Exercise objective |
Without changing a word, copy every line of the listing below and leave out the images.

Source data |
★ ★ ★ ★ ★
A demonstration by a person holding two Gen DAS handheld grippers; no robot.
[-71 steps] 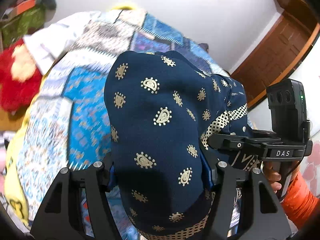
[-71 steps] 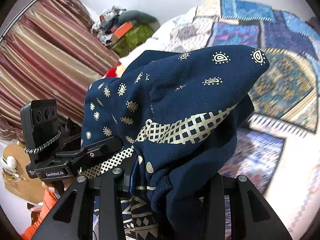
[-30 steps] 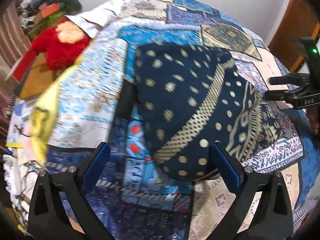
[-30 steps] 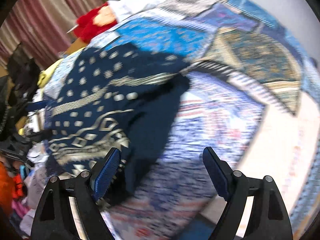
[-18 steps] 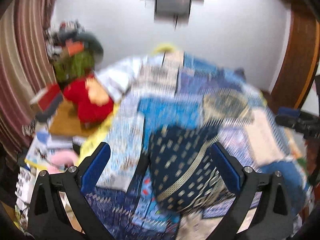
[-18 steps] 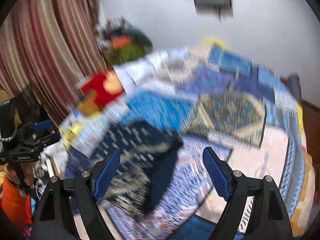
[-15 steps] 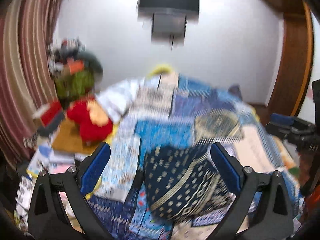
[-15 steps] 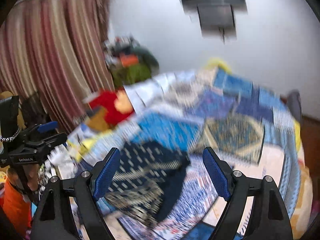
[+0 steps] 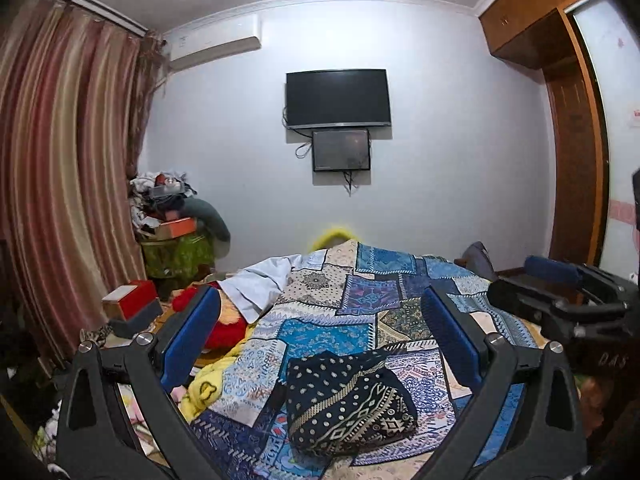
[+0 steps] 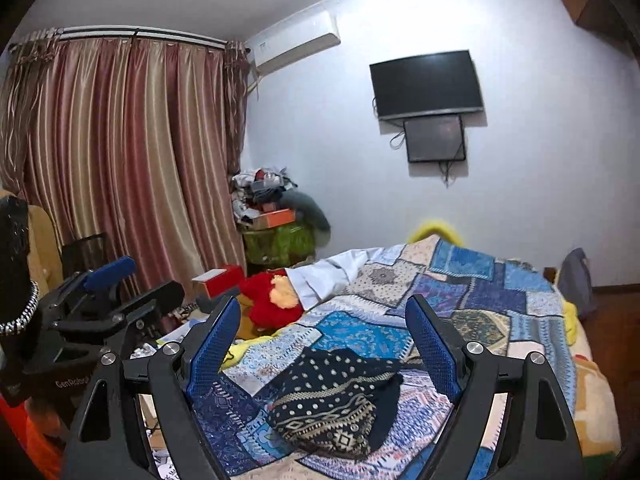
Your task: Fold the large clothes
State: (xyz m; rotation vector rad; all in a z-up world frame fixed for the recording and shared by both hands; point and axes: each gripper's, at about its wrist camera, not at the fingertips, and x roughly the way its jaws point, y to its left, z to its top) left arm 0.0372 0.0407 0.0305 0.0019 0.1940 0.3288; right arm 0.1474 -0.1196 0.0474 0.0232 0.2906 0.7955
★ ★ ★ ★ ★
Solution to the exercise |
A demonstration by a person holding two Gen DAS handheld grippers; no robot.
[-71 steps] 
[-71 steps] 
[-30 steps] 
[-30 steps] 
[-18 steps] 
[-18 steps] 
[-15 steps] 
[-15 steps] 
[+0 steps] 
[+0 steps] 
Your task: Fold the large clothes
State: (xyz m; rotation vector rad; all in a z-up world frame fixed for the recording and shared by both hands; point and axes: each gripper's, at about its wrist camera, not at the fingertips, and x roughly the way its jaws point, y to its left, z to its top) left arm 0.0372 0.0407 0.0305 0.0019 0.1940 0.3288; right arm 0.1474 -0.1196 0.0474 0.0232 0.2906 0.7955

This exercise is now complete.